One For My Enemy Read online




  ONE FOR MY ENEMY

  Olivie Blake

  ALSO by

  OLIVIE BLAKE:

  Masters of Death

  Lovely Tangled Vices

  Fairytales of the Macabre

  Midsummer Night Dreams

  ⟻ ❈ ⟼

  By OLIVIE BLAKE and

  LITTLE CHMURA:

  Alpha

  Alpha, Vol. II: Rising

  for LITTLE CHMURA,

  who spirits my daydreams to life,

  In exchange for the rare gift you so readily share,

  and for the magic you have given me:

  Here, have this book.

  Copyright © 2019 by Olivie Blake.

  Cover and illustrations by Little Chmura.

  A version of Acts I-III originally published in 2018 by WITCH WAY MAGAZINE.

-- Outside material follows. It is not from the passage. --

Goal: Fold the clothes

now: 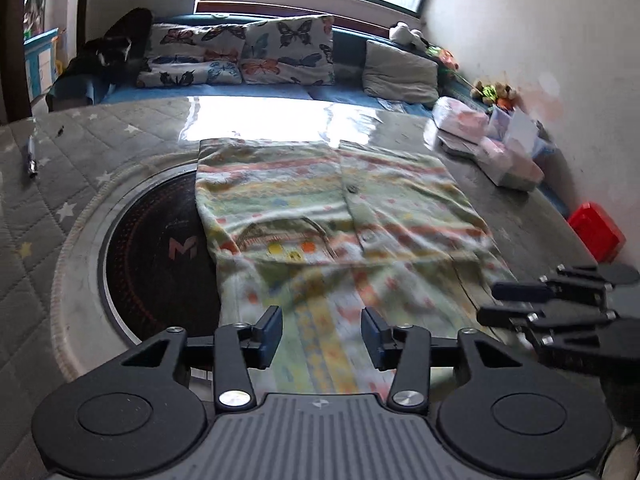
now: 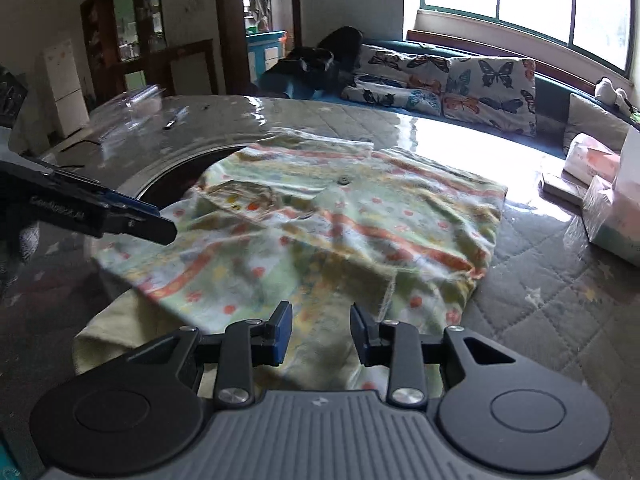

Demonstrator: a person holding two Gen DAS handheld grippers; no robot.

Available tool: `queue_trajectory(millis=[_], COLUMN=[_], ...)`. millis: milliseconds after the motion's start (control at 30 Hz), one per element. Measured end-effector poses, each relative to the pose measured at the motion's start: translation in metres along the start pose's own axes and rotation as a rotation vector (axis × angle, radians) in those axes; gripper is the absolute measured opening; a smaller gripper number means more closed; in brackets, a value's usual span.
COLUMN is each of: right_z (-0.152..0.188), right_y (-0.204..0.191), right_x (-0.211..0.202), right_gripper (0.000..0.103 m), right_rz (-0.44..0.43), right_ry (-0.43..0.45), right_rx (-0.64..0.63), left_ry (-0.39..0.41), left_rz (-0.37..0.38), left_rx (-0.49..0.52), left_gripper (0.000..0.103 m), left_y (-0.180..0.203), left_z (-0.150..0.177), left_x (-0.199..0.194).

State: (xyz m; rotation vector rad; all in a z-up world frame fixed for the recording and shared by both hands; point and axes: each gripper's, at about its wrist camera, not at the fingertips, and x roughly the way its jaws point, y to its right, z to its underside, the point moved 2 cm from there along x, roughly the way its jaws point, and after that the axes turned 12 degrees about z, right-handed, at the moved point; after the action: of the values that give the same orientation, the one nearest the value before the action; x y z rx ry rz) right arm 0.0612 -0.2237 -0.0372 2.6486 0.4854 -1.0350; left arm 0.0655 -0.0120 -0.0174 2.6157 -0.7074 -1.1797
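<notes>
A pale green shirt (image 1: 320, 200) with orange stripes and small buttons lies flat on the table, partly folded, its near end reaching toward both grippers. In the left wrist view my left gripper (image 1: 320, 332) hovers over that near end, jaws apart and nothing pinched between them. My right gripper (image 1: 516, 304) shows at the right edge of that view, beside the cloth. In the right wrist view the shirt (image 2: 340, 216) fills the middle. My right gripper (image 2: 320, 332) stands open above its near corner, and my left gripper (image 2: 160, 228) reaches in from the left.
The table (image 1: 120, 148) has a grey quilted star-print cover under clear plastic, with a round black hob (image 1: 160, 248) set in it, partly under the shirt. Tissue packs (image 1: 508, 156) and a red box (image 1: 596, 228) sit at the right. A pen (image 1: 32, 160) lies far left. A sofa with butterfly cushions (image 1: 240, 56) stands behind.
</notes>
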Motion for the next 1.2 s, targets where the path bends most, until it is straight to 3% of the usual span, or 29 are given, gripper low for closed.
queue_trajectory(millis=[200,467,600,767,967,1133,1200], right_z=[0.013,0.019,0.029,0.043,0.040,0.021,0.012], right_y=[-0.004,-0.008,-0.014,-0.028,-0.042,-0.043,-0.038], right_x=[-0.010,-0.035,-0.045,-0.052,-0.052,-0.041,-0.036], right_gripper=[0.032,0.033,0.039,0.045,0.047,0.042,0.023], right_rz=[0.009,0.014,0.019,-0.001,-0.023,-0.077,-0.104], right_ry=[-0.005,0.018,0.023,0.028,0.090,0.114,0.105], right_rx=[-0.046,-0.142,-0.217,-0.319,-0.367,-0.274,-0.211], left_ry=[-0.055,-0.121,-0.138,-0.134,-0.074,-0.036,-0.025], left_rz=[0.017,0.089,0.129,0.180,0.232,0.241,0.235], left_rx=[0.011,-0.106,-0.138,-0.151,-0.199,-0.201,-0.194], left_gripper=[0.052,0.051,0.050,0.018,0.012,0.012,0.012], left_y=[0.026,0.036,0.039,0.042,0.033,0.028,0.026], left_z=[0.027,0.046,0.049,0.044,0.018,-0.005,-0.012], left_x=[-0.024,-0.023,-0.019,-0.017,-0.021,-0.018,-0.017])
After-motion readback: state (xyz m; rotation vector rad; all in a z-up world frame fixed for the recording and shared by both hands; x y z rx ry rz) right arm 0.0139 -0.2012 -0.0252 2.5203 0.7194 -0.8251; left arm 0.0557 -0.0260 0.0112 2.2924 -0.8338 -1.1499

  All rights reserved. This book or any portion thereof may not be reproduced or used in any manner whatsoever without the express written permission of the author.

  TABLE of CONTENTS

  The Characters

  THE PROLOGUE

  ACT I: MADNESS MOST DISCREET

  The Staging

  ACT II: FACE OF HEAVEN

  An Inventory List

  ACT III: WOES SHALL SERVE

  The Antonova Sisters, Yesterday

  ACT IV: BE BUT MINE

  ACT V: KILL YOUR JOYS

  THE EPILOGUE

  ACKNOWLEDGEMENTS

  The Characters

  ⟻ ❈ ⟼

  The Fedorovs

  KOSCHEI the DEATHLESS, sometimes called Lazar, the Fedorov family patriarch,

  DIMITRI, called Dima, the eldest of the Fedorov brothers,

  ROMAN, called Roma or Romik, the second of the Fedorov brothers,

  LEV, sometimes called Levka or Solnyshko, the youngest of the Fedorov brothers.

  The Antonovas

  BABA YAGA, sometimes called Marya, the Antonova family matriarch,

  MARYA, named for her mother and called Masha or sometimes Mashenka, the eldest of the Antonova sisters,

  EKATERINA, called Katya, twin sister of Irina, together the second of the Antonova sisters,

  IRINA, sometimes Irka, twin sister of Ekaterina, together the second of the Antonova sisters,

  YELENA, called Lena or sometimes Lenochka, the fourth of the Antonova sisters,

  LILIYA, sometimes called Lilenka, the fifth of the Antonova sisters,

  GALINA, called Galya or sometimes Galinka, the sixth of the Antonova sisters,

  ALEXANDRA, exclusively called Sasha or sometimes Sashenka, the youngest of the Antonova sisters.

  The Others

  IVAN, the bodyguard of Marya Antonova,

  ERIC TAYLOR, a classmate of Sasha Antonova,

  LUKA, the son of Katya Antonova,

  STAS MAKSIMOV, the husband of Marya Antonova,

  the TAQRIAQSUIT, shadow creatures controlled by Koschei,

  ANTONOV, the deceased husband of Baba Yaga,

  BRYNMOR ATTAWAY, often called The Bridge, the half-fae informant of Marya Antonova,

  ANNA FEDOROV, the deceased wife of Koschei the Deathless,

  RAPHAEL SANTOS, a property manager in Koschei’s employ,

  JONATHAN MORONOE, an influential Borough witch from Brooklyn,

  and THE WITCHES’ BOROUGHS, the governing body of magical New York.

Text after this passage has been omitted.